HILLSBOROUGH – Sports agent Terry Watson, the second to be indicted on felony charges related to the 2010 UNC football scandal, appeared in an Orange County courtroom Wednesday.
Watson, based-out of Georgia, faces 13 felony counts in violation of the North Carolina Uniform Athlete Act and one count of obstruction of justice, according to court documents unsealed Wednesday.
Thirteen charges are for athlete-agent inducement related to gifts provided to former UNC football players Greg Little, Robert Quinn and Marvin Austin. He also faces one felony count of obstruction of justice. He faces a maximum of 15 months in jail for each of the athlete-agent related charges and a maximum of 30 months in jail for the obstruction charge.
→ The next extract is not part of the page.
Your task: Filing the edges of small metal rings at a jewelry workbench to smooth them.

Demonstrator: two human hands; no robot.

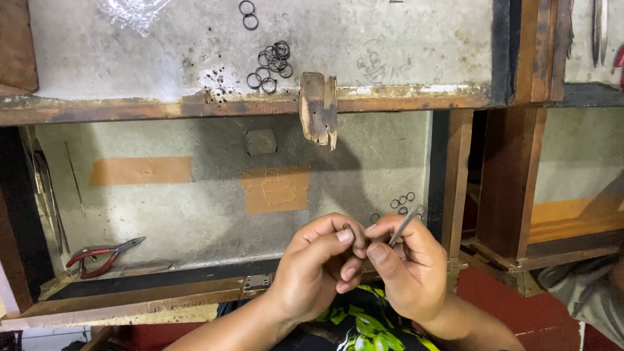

Watson is next scheduled to appear in court on Oct. 15, though Orange County District Attorney Jim Woodall said that could change.
Watson is alleged to have provided Little with $18,200 in cash between May 2010 and October 2010. Watson is also charged with providing Little with $683.24 for a hotel room and $1,574 for airline tickets.
Court documents cite that Watson allegedly provided Quinn with $100, $675.74 for a hotel room in Miami and $750 for airline tickets. Watson is also charged with providing Austin with $2,000.
The Uniform Athlete Agent Act has been adopted by 40 states, including North Carolina, and says any agent must register with the state—specifically the Secretary of State in most cases—in order to act as an agent. Watson was registered in Georgia as a member of the Watson Sports Agency.
The UAAA is designed to shield athletes from sports agents who would offer gifts to entice them to sign representation contracts while competing on the college level.
Last week, Jennifer Wiley Thompson, the former UNC tutor connected to the football program scandal, was the first to be indicted for allegedly violating the North Carolina Uniform Athlete Act. She was charged with agent-athlete inducement on four low-level felony counts.
An Orange County grand jury issued multiple indictments On Sept. 30, three of which remain under seal.
A courthouse official told WCHL that it’s unlikely Thompson and Watson will serve the maximum punishment if convicted.
The degree of their sentence depends on their prior record, and the official said most of these people probably don’t have much of a record, so they’re more likely to just get probation.